I found this song very interesting as exposing The Music Business and Chuck Hughes the songwriter from Hillbilly Hellcats replied my curiosity as you can see on the screen-shot. Really entertaining, go buy the single on iTunes Stores.

The Music Business (Chuck Hughes/ASCAP)

The music business is a cruel and shallow money trench,
A long plastic hallway where thieves and pimps run free and good men die like dogs
There’s also a negative side
No one exactly said that, but if they did they wouldn’a lied
Whoever commits suicide is totally justified
Now I’m not sayin’ playin’ live ain’t a lotta fun
‘Cept drivin’ home a hundred miles on highway 101
‘Cause the bartender loved you so she bought you lots of drinks
And you hope a cop don’t stop you and tell you what he thinks
Now it’s not exactly pay-to-play it’s just called ticket pre-sales
You bought a hundred from the club, you hope you get some resales
You been spare-changin’ since noon, but there’s not enough for dinner yet
And the fans love your music, they all burned it off the internet

Will you humor me a little bit, just a little while?
Go ahead and snicker, go ahead and smile
‘Cause my freestyle’s gonna be mighty vile
I’m just another cat who thinks he can ’cause he went and saw Eight Mile
I’ve ripped off Chuck Berry and Robert Johnson’s blues
I’ve ripped off B.B. King and Jimi Hendrix too
I even rip off Jesus when I say “What would Jesus do?”
And If I like your shit I’ll probably rip off you, too
‘Cause I’m just a country boy who came to Hollywood
To learn the music business and do the things I should
So I can pay the Whiskey to play down on the strip
And pray they don’t tell me I’m totally unhip
Whoops just kiddin’ I bet you couldn’t guess
You see the music business is one big fuckin’ mess
The A&Rs are idiots who usually oppress
Each new hopefull sucker they send into distress

So a month or two goes by, and you burn off your illusions
And you’re wonderin’ how you’re gonna pay the rent
‘Cause your childhood in Hollywood is suffering intrusions
And you haven’t made a single lousy cent
So you’re swearing that tomorrow you’ll be getting up early
And you won’t quit ’till you find yourself a gig
Tellin’ everyone you meet you had a couple lessons
From the guy who used to be in Mr. Big
And nobody’s impressed but they smile and nod “Yes”
And tell you that they like your new tatoo
And they play along well ’cause they never will confess
They were hopin’ they could get a gig from you
Got your demo in your pocket everywhere you go
‘Cause you never know just who you’re gonna meet
I met a ho named Jo, looked like Marylin Monroe
Said that she was livin’ on the street
I took her to the Sky Bar but they wouldn’t let us in
So we had to settle for the Rainbow Room
She ordered sumpim’ triple
I ordered up two aspirin
When the jukebox started playing Warrant tunes
She said her trade was skin and she starred with Rin Tin Tin
Then she popped a Vicodin and said “Where do we begin?”
So I ordered Gordon’s gin and chased it with a Heineken
And listened to her story of the things that might have been
She said “I might as well tell you I’m a millionairess
Perhaps you know my sister, her name is Paris
She wants to be like me, so she makes movies too..
We’re looking for a costar, perhaps it could be you”

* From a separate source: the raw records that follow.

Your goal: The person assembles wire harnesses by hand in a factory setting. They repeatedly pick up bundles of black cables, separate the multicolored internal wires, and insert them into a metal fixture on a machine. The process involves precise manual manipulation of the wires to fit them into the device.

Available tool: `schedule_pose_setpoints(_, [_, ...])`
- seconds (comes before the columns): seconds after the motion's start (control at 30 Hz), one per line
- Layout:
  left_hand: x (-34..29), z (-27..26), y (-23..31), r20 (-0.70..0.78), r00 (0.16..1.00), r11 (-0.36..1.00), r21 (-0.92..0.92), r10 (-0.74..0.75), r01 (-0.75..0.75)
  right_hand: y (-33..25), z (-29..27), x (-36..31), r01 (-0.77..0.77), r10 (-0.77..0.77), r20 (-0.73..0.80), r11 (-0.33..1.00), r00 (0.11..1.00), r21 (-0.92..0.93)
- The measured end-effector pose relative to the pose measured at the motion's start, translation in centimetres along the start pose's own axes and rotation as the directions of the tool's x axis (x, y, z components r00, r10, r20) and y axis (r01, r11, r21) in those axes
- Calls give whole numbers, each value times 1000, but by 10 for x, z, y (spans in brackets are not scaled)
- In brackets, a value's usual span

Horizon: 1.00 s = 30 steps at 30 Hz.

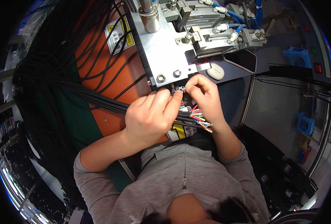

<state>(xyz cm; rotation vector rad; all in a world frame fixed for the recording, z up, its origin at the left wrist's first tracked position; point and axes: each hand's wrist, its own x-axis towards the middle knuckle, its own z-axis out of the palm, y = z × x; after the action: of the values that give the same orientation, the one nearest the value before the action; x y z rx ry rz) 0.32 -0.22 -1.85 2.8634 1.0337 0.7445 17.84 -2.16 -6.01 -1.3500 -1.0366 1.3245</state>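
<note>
My left hand [150, 115] is closed just below the front edge of a metal machine plate [161, 61], its thumb and forefinger pinched at a cable end. Thin coloured wires [182, 89] come out between its fingertips. My right hand [204, 93] pinches the tips of those wires from the other side, thumb against forefinger. Beneath my left hand passes a bundle of black cables [109, 103]. Its stripped ends, with red, blue, white and yellow wires [201, 120], fan out below my right hand. The exact grip at the fingertips is partly hidden.
Pneumatic cylinders with blue hoses [217, 31] sit on the machine above my hands. A white oval case [215, 71] and a dark phone [240, 61] lie to the right. More black cables [42, 69] hang at the left over an orange surface [105, 121]. Blue stools [297, 56] stand beyond.
</note>
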Motion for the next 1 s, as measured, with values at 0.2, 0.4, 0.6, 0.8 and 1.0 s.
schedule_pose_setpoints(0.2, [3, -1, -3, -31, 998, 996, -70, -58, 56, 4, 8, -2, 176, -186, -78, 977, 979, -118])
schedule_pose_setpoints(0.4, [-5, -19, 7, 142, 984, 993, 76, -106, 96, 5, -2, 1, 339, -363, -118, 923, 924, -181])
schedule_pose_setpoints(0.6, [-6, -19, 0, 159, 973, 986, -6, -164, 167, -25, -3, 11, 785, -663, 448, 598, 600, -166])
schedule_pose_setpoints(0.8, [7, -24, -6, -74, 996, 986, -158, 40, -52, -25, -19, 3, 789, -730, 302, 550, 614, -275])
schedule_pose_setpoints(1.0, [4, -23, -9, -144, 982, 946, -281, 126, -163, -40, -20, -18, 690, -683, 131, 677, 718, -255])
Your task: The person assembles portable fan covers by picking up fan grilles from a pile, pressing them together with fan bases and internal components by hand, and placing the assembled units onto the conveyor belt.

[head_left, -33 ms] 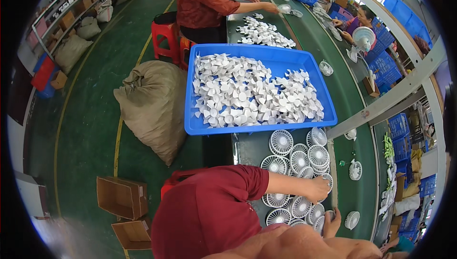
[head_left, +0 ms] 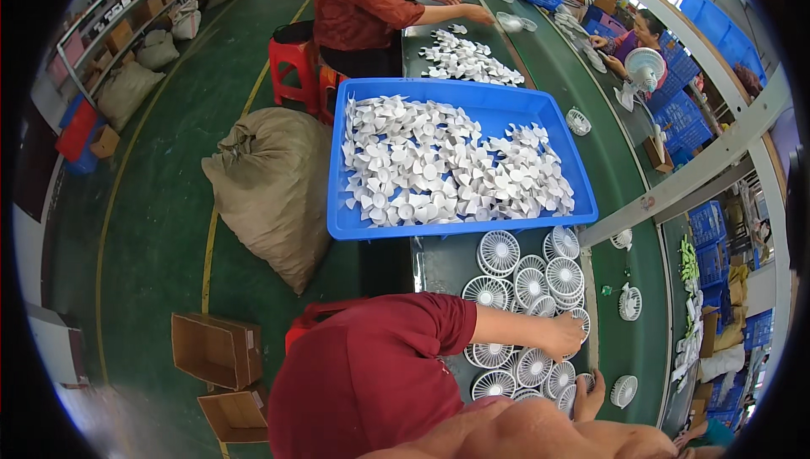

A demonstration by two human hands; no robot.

I told her “not right now, not in my condition,
Even though I desperately need money for tuition”
She said “shut up, let’s go, you’re having your audition
This time tomorrow night you’ll be on Inside Edition”
Funny how things work out, fate’s little twists and turns
One day you’re eatin’ Ramen, the net day life upturns
But I’ll tell you all a secret, I always knew it would
I love the music business, Hooray for Hollywood!